**Task instructions:** Down to the last line, print the data that follows exactly, without its pictures.

*** Begin section ***

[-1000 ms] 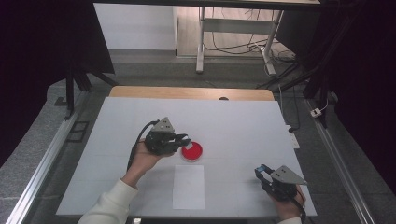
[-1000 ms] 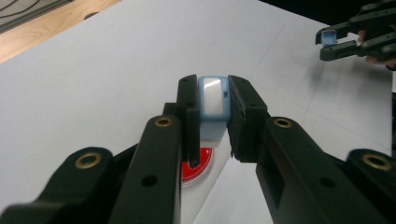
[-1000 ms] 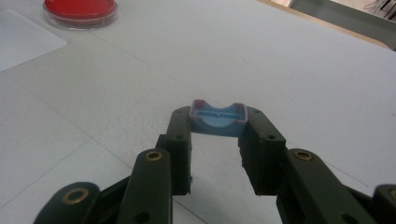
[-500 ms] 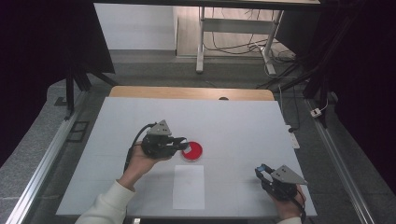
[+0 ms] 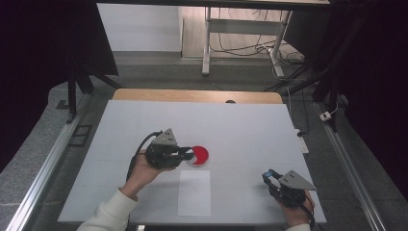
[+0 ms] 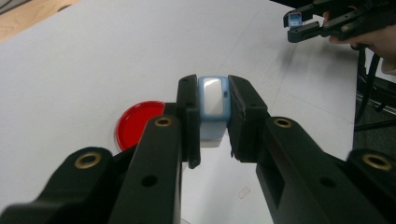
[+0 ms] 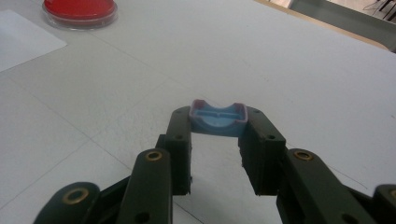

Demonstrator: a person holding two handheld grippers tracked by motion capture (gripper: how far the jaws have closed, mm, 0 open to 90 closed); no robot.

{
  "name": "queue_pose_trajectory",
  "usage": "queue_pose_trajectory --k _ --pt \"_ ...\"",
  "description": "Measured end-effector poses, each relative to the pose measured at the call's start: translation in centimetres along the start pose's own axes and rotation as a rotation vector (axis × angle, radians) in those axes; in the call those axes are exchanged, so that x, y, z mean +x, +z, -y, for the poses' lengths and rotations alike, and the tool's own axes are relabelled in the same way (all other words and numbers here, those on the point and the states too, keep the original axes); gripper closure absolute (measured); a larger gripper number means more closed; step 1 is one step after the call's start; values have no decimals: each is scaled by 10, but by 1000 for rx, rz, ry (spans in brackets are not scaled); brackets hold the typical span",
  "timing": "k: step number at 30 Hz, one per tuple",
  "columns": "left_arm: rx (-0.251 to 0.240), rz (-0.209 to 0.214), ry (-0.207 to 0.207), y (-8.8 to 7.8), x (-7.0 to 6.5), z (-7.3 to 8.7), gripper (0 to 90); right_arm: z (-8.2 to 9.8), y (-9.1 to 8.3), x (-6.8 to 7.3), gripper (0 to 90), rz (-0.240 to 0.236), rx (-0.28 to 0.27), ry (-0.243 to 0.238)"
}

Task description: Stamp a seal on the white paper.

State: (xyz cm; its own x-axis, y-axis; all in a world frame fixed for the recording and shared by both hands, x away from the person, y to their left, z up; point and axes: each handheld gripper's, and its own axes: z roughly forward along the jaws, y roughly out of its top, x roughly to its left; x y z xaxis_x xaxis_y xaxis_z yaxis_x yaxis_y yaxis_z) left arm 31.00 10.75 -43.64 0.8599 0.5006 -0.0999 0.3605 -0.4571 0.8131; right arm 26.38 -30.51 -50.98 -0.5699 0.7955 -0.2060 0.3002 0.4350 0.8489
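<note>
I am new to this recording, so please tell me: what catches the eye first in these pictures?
The red round dish near the middle of the white table stands out most. The left gripper is beside it, shut on a small blue piece. The right gripper, near the table's front right corner, clamps a blue cap-like piece.

The left gripper [image 5: 188, 154] covered the near edge of the red dish [image 5: 200, 155]. In the left gripper view, its jaws hid part of that dish and the lower part of the blue-and-white piece [image 6: 213, 99].
</note>
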Motion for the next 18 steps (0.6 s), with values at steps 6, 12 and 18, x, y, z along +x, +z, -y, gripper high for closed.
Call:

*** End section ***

**Result below:**
[-1000 ms] 
[-1000 ms] 
[-1000 ms] 
[-500 ms] 
[+0 ms] 
[+0 ms] 
[+0 ms] 

Demonstrator: a person holding two handheld grippers tracked by motion capture (gripper: how far the jaws have closed, mm, 0 open to 90 closed); no robot.

{
  "name": "queue_pose_trajectory",
  "usage": "queue_pose_trajectory --k _ --pt \"_ ...\"",
  "description": "Measured end-effector poses, each relative to the pose measured at the call's start: translation in centimetres along the start pose's own axes and rotation as a rotation vector (axis × angle, radians) in those axes; in the call those axes are exchanged, so that x, y, z mean +x, +z, -y, for the poses' lengths and rotations alike, and the tool's own axes are relabelled in the same way (all other words and numbers here, those on the point and the states too, keep the original axes); gripper closure absolute (measured); a larger gripper number means more closed; step 1 is one step after the call's start; values have no decimals: each is scaled by 10, but by 1000 for rx, rz, ry (spans in brackets are not scaled); brackets hold the typical span",
  "timing": "k: step number at 30 Hz, one per tuple",
  "columns": "left_arm: rx (-0.251 to 0.240), rz (-0.209 to 0.214), ry (-0.207 to 0.207), y (-8.8 to 7.8), x (-7.0 to 6.5), z (-7.3 to 8.7), gripper (0 to 90); right_arm: z (-8.2 to 9.8), y (-9.1 to 8.3), x (-6.8 to 7.3), gripper (0 to 90), rz (-0.240 to 0.236), rx (-0.28 to 0.27), ry (-0.243 to 0.238)"
}

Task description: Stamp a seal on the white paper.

State: (xyz cm; its own x-axis, y-axis; all in a world frame fixed for the recording and shared by both hands, x away from the person, y to their left, z up; point and axes: each handheld gripper's, and its own axes: z roughly forward along the jaws, y roughly out of its top, x roughly to its left; x y z xaxis_x xaxis_y xaxis_z yaxis_x yaxis_y yaxis_z) left arm 31.00 10.75 -43.64 0.8599 0.5006 -0.0999 0.3605 -0.4571 0.8131; right arm 26.38 -30.51 -50.98 -0.5699 0.7955 -0.2060 0.3002 0.4350 0.8489
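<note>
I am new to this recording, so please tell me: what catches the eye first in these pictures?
The red round dish near the middle of the white table stands out most. The left gripper is beside it, shut on a small blue piece. The right gripper, near the table's front right corner, clamps a blue cap-like piece.

The left gripper [image 5: 188, 154] covered the near edge of the red dish [image 5: 200, 155]. In the left gripper view, its jaws hid part of that dish and the lower part of the blue-and-white piece [image 6: 213, 99].
</note>
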Motion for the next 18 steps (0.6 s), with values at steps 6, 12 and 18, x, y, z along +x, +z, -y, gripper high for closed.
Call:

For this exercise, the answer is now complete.